Billed as "a food memoir like no other", Olivia Potts’s A Half Baked Idea will explore Potts' experience of bereavement and of falling in love, as well her transition to the "fascinating, bizarre" world of pâtisserie fine. It tells the story of a period in her life when she suddenly lost her mother, met the man who was to become her husband and jacked in a career as a criminal barrister to study for the Cordon Bleu Diplôme de Pâtisserie.
Fig Tree's Juliet Annan said: “Besides all of the above, there are delicious recipes at the end of each chapter. What’s not to love? It reminds me of all my favourite food memoir writers.

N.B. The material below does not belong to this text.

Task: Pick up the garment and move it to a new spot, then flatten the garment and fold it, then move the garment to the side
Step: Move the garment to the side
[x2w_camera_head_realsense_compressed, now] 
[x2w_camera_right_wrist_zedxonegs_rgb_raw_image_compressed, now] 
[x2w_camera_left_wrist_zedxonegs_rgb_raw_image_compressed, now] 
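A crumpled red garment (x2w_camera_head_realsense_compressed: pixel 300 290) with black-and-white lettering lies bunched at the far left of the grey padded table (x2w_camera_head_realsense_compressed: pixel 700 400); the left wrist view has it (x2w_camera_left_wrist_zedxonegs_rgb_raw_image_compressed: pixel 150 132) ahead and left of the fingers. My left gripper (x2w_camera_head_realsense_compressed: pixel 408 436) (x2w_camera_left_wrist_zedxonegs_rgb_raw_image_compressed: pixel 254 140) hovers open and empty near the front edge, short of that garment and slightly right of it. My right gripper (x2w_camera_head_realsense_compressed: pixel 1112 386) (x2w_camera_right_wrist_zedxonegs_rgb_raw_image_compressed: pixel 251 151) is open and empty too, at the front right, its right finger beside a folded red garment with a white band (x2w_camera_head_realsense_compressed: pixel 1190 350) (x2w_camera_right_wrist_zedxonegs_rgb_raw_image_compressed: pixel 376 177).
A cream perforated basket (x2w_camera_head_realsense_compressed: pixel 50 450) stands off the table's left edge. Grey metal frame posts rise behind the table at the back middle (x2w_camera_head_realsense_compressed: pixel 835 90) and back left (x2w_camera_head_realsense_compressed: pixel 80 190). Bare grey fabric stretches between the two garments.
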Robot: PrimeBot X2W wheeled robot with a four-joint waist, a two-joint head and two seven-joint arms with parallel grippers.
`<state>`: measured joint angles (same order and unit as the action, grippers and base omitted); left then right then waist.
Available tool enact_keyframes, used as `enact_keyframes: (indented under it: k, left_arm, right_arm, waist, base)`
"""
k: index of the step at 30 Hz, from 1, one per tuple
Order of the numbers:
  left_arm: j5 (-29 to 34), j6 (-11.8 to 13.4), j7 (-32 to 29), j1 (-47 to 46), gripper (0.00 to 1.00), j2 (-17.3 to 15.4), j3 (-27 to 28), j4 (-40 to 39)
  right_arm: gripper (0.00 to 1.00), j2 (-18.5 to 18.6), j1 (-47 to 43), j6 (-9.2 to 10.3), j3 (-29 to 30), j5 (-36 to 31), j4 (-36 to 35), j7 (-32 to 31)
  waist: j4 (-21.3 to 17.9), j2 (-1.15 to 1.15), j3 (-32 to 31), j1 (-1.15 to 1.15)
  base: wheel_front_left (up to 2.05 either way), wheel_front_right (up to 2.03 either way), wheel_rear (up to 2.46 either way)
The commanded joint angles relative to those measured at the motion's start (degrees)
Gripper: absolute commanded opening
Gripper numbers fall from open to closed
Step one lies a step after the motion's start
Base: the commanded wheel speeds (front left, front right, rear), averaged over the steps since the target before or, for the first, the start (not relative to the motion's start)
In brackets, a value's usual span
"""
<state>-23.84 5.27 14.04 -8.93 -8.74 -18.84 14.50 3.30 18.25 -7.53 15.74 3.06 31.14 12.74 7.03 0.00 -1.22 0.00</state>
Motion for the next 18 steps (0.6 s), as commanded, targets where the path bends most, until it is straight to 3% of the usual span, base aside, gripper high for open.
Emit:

I adore this outline, it’s that rare combination of heart wrenching and guffaw-out-loud funny – I don’t think I have ever laughed before at an account of cutting up fruit.”
Potts is now the cookery columnist for Spectator Life, writing their Vintage Chef column, and has written for delicious, Sainsbury’s Magazine, the Guardian, At The Table, the New Statesman, Oh Comely, the Evening Standard, White Noise, Root + Bone and Domestic Sluttery. She is also a judge for the Guild of Food Writers’ Food Book Award.
She said: “I never imagined when I lost my mother five years ago that it would lead to leaving my law career, pinning my hopes on soufflés, and falling in love. I am thrilled to be with Fig Tree: I’m delighted that Juliet believes in my strange story of grief, love and cake.”